Spatially Accelerated Winding Numbers for Curved Geometry

TL;DR

This paper introduces a fast, accurate method for evaluating generalized winding numbers on curved geometries like NURBS, using a spatial hierarchy and adaptive subdivision to improve performance while maintaining precision.

Contribution

It extends fast winding number evaluation to NURBS and trimmed NURBS using a bounding volume hierarchy with precomputed moments, enabling efficient and accurate containment queries.

Findings

Achieves sub-linear complexity in winding number evaluation.

Maintains accuracy comparable to direct evaluation near boundaries.

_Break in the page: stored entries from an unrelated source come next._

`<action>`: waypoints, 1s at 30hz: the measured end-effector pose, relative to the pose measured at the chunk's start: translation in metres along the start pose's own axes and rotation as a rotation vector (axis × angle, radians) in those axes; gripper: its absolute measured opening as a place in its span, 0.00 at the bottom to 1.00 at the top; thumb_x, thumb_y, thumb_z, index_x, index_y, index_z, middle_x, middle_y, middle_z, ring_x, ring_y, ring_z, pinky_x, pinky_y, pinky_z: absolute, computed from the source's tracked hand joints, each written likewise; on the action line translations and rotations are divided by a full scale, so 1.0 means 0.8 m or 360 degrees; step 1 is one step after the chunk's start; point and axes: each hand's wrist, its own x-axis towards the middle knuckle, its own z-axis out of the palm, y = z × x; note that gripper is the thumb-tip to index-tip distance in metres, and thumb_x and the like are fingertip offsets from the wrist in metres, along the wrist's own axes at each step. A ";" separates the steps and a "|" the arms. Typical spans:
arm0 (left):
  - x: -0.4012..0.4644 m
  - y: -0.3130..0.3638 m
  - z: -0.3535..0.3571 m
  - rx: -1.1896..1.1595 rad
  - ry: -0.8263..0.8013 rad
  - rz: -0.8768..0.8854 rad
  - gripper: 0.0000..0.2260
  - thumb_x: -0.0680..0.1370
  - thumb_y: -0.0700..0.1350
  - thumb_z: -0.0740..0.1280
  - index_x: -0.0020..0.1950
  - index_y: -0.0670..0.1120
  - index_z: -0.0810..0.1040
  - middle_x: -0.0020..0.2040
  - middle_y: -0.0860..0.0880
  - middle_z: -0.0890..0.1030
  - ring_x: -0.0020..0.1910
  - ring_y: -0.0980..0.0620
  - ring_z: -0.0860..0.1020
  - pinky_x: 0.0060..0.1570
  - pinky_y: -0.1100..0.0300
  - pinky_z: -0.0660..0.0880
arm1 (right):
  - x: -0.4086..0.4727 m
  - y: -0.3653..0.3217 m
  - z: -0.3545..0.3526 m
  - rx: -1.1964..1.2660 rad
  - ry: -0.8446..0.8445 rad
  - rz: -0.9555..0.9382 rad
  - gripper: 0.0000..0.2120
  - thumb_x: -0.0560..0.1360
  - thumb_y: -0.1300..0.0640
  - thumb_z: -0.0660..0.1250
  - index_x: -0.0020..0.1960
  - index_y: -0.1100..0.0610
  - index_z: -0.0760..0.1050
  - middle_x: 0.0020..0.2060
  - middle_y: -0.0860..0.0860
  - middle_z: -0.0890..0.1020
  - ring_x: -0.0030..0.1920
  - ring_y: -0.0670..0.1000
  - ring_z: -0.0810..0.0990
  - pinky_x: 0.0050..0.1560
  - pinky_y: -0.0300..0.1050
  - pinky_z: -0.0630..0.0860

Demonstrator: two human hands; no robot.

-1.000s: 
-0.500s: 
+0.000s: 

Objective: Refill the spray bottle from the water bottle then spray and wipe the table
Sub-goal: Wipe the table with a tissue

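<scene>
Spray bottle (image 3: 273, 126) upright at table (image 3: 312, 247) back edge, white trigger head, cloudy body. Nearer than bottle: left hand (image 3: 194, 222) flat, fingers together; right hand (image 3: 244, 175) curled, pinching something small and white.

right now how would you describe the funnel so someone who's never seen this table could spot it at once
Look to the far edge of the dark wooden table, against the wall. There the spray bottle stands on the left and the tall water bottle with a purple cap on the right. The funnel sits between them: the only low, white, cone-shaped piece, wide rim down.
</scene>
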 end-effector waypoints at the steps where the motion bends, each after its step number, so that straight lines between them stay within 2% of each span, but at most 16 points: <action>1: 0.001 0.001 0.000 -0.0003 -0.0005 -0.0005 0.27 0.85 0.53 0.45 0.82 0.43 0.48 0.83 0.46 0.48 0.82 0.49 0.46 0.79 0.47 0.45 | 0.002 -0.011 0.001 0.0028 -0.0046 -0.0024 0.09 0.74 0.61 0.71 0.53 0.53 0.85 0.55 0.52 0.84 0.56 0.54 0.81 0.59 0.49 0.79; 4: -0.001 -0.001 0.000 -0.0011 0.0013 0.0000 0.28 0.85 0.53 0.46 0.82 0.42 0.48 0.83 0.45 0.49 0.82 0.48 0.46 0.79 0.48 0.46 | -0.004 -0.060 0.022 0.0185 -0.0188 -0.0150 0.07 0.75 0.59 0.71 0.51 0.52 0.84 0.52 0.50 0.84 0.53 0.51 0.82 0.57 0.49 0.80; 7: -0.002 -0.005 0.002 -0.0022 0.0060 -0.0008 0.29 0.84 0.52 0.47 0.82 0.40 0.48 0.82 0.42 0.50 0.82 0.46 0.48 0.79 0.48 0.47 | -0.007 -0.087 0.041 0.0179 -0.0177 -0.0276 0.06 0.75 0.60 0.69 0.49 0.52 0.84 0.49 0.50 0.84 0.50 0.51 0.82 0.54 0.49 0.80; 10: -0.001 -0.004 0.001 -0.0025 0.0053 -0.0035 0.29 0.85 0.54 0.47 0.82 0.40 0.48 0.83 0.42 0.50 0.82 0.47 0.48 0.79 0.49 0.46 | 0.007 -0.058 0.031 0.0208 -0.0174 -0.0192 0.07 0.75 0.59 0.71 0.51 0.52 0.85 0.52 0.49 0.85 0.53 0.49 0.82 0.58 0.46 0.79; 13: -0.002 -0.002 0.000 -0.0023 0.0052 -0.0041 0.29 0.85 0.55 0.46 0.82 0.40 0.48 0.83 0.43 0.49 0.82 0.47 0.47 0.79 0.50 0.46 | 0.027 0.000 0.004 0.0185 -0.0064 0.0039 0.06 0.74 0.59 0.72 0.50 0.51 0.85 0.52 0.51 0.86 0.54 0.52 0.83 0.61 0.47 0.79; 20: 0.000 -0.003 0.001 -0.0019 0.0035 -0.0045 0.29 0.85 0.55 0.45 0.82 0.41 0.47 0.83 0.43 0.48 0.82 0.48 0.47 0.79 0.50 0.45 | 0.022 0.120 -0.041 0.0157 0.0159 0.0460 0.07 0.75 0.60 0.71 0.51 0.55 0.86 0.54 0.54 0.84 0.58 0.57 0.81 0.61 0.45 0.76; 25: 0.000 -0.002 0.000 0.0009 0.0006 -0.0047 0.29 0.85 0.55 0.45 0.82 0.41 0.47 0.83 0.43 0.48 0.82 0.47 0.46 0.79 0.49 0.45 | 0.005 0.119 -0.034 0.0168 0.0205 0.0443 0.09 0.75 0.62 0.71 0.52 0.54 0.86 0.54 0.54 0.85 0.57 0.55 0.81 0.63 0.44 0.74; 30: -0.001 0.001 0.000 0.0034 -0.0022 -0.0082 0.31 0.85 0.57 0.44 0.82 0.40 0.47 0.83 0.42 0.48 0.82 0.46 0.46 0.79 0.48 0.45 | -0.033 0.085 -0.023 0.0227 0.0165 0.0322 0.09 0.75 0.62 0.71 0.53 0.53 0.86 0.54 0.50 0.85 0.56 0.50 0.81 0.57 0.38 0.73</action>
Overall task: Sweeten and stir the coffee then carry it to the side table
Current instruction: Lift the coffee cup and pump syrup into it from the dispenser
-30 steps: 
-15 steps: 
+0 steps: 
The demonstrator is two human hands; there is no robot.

Demonstrates improved performance on large 2D and 3D datasets.

Abstract

The generalized winding number (GWN) is a scalar field that supports robust containment queries on curved geometry, including non-watertight, overlapping, and nested boundary representations. While queries can be easily parallelized over samples, direct evaluation on parametric curves and surfaces remains costly for large and complex models. Fast, state-of-the-art GWN approaches leverage a spatial index to approximate the GWN, typically coupled with a Taylor expansion which approximates the GWN contribution for far clusters of geometric primitives. However, such methods operate only on discrete inputs such as triangle meshes and point clouds, and would introduce containment errors near boundaries if applied to curved input. We extend support for fast GWN evaluation over arbitrary collections of NURBS curves in 2D and trimmed NURBS patches in 3D via a Bounding Volume Hierarchy that stores efficiently precomputed moment data in the hierarchy nodes. When querying the hierarchy, approximations for far clusters are used alongside direct evaluation for nearby NURBS primitives, achieving sub-linear complexity while preserving the geometric features in the vicinity of the query point. Central to our performance improvements is an adaptive subdivision strategy for NURBS primitives during a preprocessing phase, creating better spatial partitions while retaining the same accuracy for containment decisions as a direct evaluation. We demonstrate the performance and accuracy of our approach across a large collection of 2D and 3D datasets.